:: TRY IT ::
Exactly as written, restate the material below from its first line through the line containing "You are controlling", and stop there.
[[ DATASET EXTRACT, beginning ]]
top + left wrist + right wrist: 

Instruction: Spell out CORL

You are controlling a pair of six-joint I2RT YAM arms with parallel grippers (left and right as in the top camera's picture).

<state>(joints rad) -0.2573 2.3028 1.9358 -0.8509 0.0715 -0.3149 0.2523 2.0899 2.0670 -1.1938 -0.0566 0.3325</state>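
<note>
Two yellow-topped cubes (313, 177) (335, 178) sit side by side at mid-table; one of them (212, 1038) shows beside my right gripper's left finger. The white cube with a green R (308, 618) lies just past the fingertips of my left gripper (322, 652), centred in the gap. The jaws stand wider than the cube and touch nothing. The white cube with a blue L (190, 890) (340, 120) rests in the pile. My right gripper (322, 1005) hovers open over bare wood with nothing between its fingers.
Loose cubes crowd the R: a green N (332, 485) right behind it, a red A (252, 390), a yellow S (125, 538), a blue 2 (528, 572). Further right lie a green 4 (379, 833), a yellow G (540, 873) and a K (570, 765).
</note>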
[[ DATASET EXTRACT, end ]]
:: OUTPUT OF THE EXERCISE ::
top + left wrist + right wrist: 

Instruction: Spell out CORL

You are controlling a pair of six-joint I2RT YAM arms with parallel grippers (left and right as in the top camera's picture).

The full answer has been given.